A couple of technical notes: A fine point of LSA that can matter a great deal is how you weight the individual cells in the term-document matrix. For the normal LSA algorithm that uses dimensionality reduction, the consensus is that “log-entropy weighting” works well. You take the log of each frequency, and multiply the whole term vector by the entropy of the vector. I have found that this also works well for humanistic purposes.

For LSA without dimensionality reduction, I would recommend weighting cells by subtracting the expected frequency from the observed frequency. This formula “evens the playing field” between common and uncommon words — and it does so, vitally, in a way that gives a word’s absence from a long document more weight than its absence from a short one. (Much of LSA’s power actually comes from learning where a given word tends not to appear. [3]) I have tried various ways of applying log-entropy weighting without compressing the matrix, and I do not recommend it.
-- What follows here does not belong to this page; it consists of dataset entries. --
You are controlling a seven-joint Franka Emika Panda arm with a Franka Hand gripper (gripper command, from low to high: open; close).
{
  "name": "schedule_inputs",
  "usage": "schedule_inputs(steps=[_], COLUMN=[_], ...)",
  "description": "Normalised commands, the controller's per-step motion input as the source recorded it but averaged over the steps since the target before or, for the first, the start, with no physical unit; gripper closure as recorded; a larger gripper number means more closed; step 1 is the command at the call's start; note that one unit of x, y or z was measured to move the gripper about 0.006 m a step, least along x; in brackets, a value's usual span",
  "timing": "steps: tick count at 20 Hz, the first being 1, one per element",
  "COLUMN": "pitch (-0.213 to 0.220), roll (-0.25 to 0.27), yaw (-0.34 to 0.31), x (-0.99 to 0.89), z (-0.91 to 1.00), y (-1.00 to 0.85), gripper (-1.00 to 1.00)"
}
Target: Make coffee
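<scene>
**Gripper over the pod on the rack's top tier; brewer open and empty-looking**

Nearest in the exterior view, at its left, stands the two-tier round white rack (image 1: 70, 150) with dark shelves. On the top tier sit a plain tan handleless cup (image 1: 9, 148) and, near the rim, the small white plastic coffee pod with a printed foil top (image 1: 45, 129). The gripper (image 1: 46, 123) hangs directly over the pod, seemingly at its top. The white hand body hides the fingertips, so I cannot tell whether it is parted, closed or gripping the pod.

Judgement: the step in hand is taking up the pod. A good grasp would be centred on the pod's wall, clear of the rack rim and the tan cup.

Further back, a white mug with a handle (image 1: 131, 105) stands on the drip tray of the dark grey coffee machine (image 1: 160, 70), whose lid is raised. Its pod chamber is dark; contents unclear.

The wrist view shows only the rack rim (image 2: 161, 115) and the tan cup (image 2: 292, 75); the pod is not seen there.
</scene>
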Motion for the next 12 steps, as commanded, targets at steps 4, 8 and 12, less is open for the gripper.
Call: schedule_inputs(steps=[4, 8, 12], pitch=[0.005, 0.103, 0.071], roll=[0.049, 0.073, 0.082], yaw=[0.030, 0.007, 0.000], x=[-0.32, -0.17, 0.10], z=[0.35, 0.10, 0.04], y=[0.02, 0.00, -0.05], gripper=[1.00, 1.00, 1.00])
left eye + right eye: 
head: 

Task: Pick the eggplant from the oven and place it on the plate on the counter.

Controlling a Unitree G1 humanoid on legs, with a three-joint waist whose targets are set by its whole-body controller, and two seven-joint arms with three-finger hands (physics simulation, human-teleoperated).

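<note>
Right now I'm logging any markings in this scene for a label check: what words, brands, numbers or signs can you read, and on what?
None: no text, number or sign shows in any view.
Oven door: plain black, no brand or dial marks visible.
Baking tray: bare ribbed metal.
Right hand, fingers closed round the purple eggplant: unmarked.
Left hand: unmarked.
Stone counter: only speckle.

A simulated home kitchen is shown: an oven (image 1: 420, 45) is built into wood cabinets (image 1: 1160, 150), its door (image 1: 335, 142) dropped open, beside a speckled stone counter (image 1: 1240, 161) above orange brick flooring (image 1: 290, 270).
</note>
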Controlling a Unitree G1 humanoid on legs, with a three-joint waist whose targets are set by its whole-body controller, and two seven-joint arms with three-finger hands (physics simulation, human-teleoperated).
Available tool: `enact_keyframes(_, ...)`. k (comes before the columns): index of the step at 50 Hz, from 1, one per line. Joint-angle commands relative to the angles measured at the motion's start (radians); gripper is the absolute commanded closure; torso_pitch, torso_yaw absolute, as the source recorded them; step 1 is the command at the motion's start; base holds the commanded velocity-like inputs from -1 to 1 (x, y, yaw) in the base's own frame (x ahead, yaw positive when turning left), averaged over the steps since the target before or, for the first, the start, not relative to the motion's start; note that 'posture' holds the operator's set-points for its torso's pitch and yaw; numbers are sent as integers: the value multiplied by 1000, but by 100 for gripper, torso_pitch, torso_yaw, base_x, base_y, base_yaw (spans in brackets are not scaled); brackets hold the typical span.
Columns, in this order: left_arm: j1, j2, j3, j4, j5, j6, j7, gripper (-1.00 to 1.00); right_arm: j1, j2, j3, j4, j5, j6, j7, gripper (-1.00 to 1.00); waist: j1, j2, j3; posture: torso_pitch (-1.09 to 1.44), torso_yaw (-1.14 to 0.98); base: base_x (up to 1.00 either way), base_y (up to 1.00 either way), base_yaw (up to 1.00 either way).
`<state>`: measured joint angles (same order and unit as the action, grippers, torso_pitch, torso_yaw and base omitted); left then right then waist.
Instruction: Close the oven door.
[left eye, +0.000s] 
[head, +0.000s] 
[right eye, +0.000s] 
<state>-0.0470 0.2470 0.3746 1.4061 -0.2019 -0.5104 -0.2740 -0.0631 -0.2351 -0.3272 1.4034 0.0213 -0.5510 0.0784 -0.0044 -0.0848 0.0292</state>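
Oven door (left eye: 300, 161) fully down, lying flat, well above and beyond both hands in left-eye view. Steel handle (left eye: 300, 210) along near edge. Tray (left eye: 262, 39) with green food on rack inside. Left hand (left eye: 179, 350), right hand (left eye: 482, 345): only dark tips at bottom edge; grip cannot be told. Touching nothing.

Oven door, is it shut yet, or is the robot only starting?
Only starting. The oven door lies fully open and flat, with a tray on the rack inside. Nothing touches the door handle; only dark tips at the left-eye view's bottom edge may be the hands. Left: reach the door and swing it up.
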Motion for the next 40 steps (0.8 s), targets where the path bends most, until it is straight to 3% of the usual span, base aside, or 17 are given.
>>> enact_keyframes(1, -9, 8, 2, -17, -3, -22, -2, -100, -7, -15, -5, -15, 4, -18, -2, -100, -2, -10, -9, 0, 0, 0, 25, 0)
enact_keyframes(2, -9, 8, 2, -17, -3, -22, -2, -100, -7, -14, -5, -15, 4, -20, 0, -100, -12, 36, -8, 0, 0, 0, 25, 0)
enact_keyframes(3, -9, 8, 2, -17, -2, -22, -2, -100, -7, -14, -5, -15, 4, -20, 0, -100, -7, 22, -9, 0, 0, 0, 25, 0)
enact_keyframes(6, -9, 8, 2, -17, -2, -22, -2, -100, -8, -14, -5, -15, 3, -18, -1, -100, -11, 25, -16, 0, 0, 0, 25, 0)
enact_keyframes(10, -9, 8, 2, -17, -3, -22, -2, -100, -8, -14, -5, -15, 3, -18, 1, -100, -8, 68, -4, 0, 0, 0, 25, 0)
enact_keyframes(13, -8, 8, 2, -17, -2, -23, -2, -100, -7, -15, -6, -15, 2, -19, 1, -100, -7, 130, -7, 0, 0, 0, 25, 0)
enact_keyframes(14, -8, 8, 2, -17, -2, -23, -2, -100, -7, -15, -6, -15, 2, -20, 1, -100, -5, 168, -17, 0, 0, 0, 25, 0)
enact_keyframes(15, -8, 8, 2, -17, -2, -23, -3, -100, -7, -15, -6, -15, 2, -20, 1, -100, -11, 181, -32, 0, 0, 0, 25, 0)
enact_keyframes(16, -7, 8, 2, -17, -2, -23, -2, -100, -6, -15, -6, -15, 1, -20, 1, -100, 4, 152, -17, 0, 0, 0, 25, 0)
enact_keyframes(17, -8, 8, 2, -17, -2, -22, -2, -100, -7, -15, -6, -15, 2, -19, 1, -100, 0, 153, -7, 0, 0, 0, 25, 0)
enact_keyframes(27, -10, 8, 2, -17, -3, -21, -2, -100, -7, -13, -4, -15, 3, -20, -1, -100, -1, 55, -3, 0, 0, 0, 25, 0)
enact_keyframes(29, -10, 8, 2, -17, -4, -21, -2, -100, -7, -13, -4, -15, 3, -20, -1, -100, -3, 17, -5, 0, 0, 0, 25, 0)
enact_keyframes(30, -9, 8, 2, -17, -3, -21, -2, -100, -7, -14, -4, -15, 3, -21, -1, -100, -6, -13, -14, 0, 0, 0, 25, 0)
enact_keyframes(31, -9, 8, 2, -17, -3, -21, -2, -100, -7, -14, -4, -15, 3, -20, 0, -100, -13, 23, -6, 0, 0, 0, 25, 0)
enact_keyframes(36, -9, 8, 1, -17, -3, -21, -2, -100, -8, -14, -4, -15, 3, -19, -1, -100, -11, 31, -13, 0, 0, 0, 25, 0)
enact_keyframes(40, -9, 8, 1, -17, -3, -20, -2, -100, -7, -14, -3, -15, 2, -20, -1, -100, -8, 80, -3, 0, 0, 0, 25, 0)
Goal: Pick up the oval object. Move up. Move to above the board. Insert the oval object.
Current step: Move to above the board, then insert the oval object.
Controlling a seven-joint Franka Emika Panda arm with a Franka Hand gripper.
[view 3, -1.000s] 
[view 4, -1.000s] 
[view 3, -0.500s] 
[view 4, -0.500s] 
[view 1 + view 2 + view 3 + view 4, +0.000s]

Those two techniques belong together.

For reasons that remain somewhat mysterious (although the phenomenon itself is widely discussed), dimensionality reduction seems to work best when the number of dimensions retained is in the range of 250-350. Intuitively, it would seem possible to strike a sort of compromise between LSA methods that do and don’t compress the matrix by reducing dimensionality less drastically (perhaps only, say, cutting it by half). But in practice I find that doesn’t work very well; I suspect compression has to reach a certain threshold before the noise inherent in the process starts to cancel itself out and give way to a new sort of order.

[1] Thomas K. Landauer, Peter W. Foltz, and Darrell Latham, An Introduction to Latent Semantic Analysis, Discourse Processes 25 (1998): 259-84. Web reprint, p. 22.
[2] Preslav Nakov, Elena Valchanova, and Galia Angelova, “Towards Deeper Understanding of Latent Sematic Analysis Performance,” Recent Advances in Natural Language Processing, ed. Nicolas Nicolov (Samokov, Bulgaria: John Benjamins, 2004), 299.
[3] Landauer, Foltz, and Latham, p. 24.